Estima-se
que do total de planos de saúde no
Brasil quase 80% referem-se a planos empresarias, sendo que no máximo, 20%
contemplam o usuário individual.
Na
realidade não é difícil entender o
motivo pelo qual as operadoras de planos de saúde estão focando no segmento
empresarial, pois é fato que quanto maior o volume de beneficiários mais
dilui-se o risco, uma vez que o fator de utilização é o fator principal na
customização de um plano de saúde. Por outro lado reduz-se o risco da
inadimplência.Simplificando : quanto menor o nível de utilização maior é o equilíbrio da apólice do plano.Na
realidade este meu comentário não traz nenhum julgamento critico para as
operadoras de plano de saúde, muito pelo contrário, eu defendo uma gestão
compartilhada e responsável entre empresas e operadoras , para que o plano
tenha perenidade nas empresas . Dentre os benefícios desta gestão compartilhada
podemos destacar:
- O aumento da rentabilidade da organização;
- · Maior valorização por parte dos colaboradores ;
- · Menor custo para as empresas através do gerenciamento dos objetivos e da minimização dos riscos das operadoras de planos de saúde da modalidade médico-assistencial;
- · Maior conhecimento do perfil de saúde do público interno ;
- · Utilização racional do plano por parte dos colaboradores.
É neste
ponto que se faz necessário o envolvimento muito forte da área de RH no acompanhamento
da performance dos planos de saúde, bem como da gestão dos benefícios de uma
forma em geral. Entendo ser de fundamental importância que as empresas tenham
especialistas acompanhando este subsistema de RH ,a fim de acompanhar este processo.
Não menos
importante é fundamental a assessoria de
um corretor de reputação ilibada , uma vez que todo o plano de saúde deve,
obrigatoriamente,ser intermediado junto as operadoras e/ou seguradoras pela figura do corretor especializado.
Aliado a
estes especialista faz-se necessária a implementação de indicadores de desempenho para
acompanhar esta performance. Segue abaixo sugestões de indicadores que
irão ajudar nesta gestão:
1) Número de consultas per capita :Avaliar a frequência média de consultas de
um beneficiário.
2) Custo médio per capita : Mesma
análise do indicador 1 sob o enfoque de custo
3) Curva ABC de exames e
procedimentos per capita : Número de exames e
procedimentos estratificado por tipo de exame bem como por tipo de moléstia.
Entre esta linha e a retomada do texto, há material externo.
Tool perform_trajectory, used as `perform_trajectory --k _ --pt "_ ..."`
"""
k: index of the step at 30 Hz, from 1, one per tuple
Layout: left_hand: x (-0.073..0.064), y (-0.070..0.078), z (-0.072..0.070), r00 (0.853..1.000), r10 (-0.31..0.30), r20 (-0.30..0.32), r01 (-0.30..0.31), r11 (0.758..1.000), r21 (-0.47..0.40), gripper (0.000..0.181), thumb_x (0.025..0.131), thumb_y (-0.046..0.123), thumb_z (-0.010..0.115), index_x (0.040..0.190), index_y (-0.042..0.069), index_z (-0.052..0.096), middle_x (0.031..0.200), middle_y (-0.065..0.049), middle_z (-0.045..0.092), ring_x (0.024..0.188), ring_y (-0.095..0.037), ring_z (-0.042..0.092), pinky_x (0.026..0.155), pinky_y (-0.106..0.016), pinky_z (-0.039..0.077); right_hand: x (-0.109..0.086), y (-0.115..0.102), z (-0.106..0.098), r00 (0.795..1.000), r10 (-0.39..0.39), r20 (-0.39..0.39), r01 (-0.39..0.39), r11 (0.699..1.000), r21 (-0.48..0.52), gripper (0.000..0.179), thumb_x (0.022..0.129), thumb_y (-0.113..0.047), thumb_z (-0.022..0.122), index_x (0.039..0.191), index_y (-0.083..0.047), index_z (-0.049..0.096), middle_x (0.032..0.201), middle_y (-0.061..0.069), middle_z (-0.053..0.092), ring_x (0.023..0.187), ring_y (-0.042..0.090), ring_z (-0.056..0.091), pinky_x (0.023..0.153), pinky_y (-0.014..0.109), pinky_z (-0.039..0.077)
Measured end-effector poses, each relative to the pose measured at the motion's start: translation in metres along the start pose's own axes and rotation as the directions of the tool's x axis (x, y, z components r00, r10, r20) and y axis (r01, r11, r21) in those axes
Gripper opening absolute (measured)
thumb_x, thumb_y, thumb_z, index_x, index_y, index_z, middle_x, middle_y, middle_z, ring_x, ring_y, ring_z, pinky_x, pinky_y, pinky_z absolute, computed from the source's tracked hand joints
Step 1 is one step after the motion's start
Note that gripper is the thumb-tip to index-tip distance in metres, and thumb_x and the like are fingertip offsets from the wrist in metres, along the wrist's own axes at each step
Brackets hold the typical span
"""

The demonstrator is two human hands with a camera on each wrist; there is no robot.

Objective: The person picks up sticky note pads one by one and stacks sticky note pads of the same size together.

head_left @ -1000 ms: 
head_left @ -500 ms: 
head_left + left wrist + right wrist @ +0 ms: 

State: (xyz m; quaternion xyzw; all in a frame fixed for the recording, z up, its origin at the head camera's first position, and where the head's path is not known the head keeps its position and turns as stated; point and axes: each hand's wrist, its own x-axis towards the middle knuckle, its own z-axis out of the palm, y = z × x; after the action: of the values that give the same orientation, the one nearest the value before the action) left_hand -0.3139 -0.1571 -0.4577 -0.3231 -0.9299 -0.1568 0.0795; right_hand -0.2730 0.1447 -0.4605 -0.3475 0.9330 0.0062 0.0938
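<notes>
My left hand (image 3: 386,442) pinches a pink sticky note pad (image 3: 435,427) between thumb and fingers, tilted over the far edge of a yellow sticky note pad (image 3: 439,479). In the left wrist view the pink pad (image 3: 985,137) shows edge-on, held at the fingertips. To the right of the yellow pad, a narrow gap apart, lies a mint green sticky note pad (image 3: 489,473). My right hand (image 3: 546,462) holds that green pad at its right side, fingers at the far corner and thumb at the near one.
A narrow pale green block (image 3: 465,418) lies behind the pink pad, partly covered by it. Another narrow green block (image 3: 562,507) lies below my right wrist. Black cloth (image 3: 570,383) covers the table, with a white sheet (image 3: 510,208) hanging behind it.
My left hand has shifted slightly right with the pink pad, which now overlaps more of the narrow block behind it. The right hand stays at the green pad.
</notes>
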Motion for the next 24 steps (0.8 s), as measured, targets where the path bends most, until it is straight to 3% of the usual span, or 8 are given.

Este indicador auxilia as empresas a implementarem programas preventivos em
qualidade de vida junto aos seus colaboradores.
4) Curva ABC de custo de
exames e procedimentos per capita: Mesma análise do indicador
3 sob o enfoque de custo
5) Dias médios de
internação: Como este indicador possui impacto
significativo no nível de utilização em
função da hotelaria ( ocupação de quartos/leitos em hospitais) é importante ter-se um
indicador para acompanhamento.
6)Custo médio de internação:
Mesma análise do indicador 5 sob o enfoque de custo
7 )
Estratificação de doenças moléstias :Verificar as moléstias
mais recorrentes per capita e por setor. Pode-se avaliar setores com maior
recorrência de moléstias auxiliando na implementação de ações preventivas com
relação a melhoria de ambientes de trabalho.
8) Dias de internação em UTI: Naturalmente em função do alto custo desta internação.
A gestão profissionalizada destes indicadores por parte das
empresas permite, além de reduzir
eventuais excessos na utilização dos planos de saúde por parte dos
colaboradores, contribui para a redução de custos assistenciais e melhora
o processo de qualidade do atendimento dos mesmos . As informações
disponibilizadas pelos indicadores de desempenho, possibilitam implementar
iniciativas estratégicas para melhorar os serviços, utilização do plano de
forma preventiva, ou seja, de criar a cultura de frequentar os consultórios
médicos para cuidar da saúde e não somente quando tiver alguma moléstia de
forma objetiva.Resumindo : cuidar da saúde como um bem maior.